- HOW TO COMPLETE THIS TASK:
Word for word, restate the entries below from their first line through the line that contains "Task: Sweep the".

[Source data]
********

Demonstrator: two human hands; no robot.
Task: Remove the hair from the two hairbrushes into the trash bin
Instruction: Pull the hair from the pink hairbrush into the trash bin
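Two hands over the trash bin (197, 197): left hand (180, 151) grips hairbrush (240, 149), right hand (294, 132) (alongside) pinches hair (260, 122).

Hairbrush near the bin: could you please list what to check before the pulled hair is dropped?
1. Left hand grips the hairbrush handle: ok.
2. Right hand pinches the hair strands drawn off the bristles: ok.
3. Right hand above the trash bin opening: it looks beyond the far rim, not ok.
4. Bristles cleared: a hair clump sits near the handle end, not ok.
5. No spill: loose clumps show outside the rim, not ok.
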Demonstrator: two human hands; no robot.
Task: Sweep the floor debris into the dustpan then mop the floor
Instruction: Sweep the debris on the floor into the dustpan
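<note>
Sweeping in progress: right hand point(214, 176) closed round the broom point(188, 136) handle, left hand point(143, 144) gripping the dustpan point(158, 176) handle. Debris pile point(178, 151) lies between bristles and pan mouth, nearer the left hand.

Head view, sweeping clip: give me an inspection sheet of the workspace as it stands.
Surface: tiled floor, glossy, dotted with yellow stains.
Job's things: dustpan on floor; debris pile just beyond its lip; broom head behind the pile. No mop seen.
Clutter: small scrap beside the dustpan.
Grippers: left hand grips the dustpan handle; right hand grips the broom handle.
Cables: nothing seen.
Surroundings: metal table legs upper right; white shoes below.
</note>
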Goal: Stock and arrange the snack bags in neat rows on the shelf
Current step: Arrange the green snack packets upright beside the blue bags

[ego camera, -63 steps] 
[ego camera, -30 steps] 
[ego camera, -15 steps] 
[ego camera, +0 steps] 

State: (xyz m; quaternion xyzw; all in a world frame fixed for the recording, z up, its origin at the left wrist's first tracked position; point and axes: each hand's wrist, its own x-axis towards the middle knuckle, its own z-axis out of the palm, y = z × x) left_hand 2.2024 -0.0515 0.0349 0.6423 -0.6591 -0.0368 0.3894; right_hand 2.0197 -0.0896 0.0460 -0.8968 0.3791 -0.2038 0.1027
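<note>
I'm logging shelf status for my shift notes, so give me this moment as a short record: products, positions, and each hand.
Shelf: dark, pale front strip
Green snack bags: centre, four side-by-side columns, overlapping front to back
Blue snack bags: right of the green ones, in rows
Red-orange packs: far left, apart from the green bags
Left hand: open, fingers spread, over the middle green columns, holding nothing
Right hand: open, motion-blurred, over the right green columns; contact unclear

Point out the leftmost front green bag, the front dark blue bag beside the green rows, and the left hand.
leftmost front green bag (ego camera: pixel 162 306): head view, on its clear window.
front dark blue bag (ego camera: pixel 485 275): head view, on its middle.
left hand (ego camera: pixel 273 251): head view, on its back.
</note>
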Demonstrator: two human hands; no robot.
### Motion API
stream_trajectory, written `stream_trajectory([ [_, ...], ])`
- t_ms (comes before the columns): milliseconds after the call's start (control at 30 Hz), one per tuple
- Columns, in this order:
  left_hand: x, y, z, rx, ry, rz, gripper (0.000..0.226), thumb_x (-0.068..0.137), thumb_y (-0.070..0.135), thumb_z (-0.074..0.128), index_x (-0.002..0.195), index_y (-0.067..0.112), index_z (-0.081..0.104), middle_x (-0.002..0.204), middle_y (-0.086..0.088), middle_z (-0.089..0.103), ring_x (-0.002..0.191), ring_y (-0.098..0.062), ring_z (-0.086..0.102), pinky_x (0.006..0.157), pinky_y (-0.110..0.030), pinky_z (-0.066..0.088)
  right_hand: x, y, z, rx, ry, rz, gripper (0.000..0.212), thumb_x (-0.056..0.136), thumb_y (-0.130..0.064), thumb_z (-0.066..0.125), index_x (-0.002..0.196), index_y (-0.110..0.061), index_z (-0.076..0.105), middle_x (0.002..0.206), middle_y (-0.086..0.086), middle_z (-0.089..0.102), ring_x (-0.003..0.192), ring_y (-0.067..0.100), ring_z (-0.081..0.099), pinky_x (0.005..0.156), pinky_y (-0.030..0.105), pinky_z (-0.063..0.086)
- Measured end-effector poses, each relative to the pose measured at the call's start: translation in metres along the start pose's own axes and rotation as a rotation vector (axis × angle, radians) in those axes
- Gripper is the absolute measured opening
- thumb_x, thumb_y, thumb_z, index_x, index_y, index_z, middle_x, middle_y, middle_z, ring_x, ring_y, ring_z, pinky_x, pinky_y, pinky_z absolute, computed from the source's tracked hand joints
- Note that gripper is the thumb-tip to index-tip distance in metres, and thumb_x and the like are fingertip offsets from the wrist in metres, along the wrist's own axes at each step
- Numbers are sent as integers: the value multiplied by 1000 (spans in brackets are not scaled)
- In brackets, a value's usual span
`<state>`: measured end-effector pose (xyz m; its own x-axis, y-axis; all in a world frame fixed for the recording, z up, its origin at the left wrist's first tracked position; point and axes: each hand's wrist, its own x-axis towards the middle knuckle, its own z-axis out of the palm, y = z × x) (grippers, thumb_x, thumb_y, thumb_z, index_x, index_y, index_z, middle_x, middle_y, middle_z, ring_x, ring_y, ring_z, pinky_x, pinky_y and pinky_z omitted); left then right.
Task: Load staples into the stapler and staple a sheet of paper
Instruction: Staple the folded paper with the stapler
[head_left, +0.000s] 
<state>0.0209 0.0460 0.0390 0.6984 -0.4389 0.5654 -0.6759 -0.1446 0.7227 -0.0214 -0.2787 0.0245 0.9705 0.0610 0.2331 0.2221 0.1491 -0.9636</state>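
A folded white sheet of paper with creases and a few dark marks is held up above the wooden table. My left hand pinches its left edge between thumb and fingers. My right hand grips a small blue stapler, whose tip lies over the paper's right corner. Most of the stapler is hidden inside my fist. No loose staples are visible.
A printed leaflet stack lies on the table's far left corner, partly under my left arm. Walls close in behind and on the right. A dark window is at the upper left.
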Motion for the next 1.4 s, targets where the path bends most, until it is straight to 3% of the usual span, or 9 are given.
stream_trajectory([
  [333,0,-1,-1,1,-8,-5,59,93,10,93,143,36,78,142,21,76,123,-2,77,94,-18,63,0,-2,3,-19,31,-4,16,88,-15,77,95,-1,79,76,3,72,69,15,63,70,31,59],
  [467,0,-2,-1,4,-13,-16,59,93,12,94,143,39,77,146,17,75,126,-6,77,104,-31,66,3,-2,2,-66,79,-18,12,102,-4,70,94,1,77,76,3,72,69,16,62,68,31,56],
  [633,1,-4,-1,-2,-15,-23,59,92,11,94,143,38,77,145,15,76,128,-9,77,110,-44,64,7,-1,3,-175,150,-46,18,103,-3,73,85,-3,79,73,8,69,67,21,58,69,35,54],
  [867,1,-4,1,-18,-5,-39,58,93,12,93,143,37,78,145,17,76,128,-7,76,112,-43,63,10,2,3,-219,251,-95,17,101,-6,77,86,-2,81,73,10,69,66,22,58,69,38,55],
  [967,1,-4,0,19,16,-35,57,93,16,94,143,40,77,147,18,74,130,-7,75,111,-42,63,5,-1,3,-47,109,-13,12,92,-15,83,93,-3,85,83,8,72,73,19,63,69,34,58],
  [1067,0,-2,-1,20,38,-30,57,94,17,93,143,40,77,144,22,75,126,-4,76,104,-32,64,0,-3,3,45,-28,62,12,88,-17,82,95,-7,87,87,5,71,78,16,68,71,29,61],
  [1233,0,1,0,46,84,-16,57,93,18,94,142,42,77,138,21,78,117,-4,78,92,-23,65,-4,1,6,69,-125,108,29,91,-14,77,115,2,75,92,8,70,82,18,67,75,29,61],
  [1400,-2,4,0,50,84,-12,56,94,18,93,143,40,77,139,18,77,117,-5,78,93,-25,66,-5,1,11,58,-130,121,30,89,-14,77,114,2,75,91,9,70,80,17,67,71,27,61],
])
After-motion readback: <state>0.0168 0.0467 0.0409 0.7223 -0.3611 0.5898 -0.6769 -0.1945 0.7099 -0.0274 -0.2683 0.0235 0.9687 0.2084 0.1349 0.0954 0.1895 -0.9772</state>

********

- SOLUTION TO THIS PROBLEM:
Demonstrator: two human hands; no robot.
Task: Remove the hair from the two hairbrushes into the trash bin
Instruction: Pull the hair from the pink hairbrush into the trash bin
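Two hands over the trash bin (197, 197): left hand (180, 151) grips hairbrush (240, 149), right hand (294, 132) (alongside) pinches hair (260, 122).

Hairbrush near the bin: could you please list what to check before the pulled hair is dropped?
1. Left hand grips the hairbrush handle: ok.
2. Right hand pinches the hair strands drawn off the bristles: ok.
3. Right hand above the trash bin opening: it looks beyond the far rim, not ok.
4. Bristles cleared: a hair clump sits near the handle end, not ok.
5. No spill: loose clumps show outside the rim, not ok.
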Demonstrator: two human hands; no robot.
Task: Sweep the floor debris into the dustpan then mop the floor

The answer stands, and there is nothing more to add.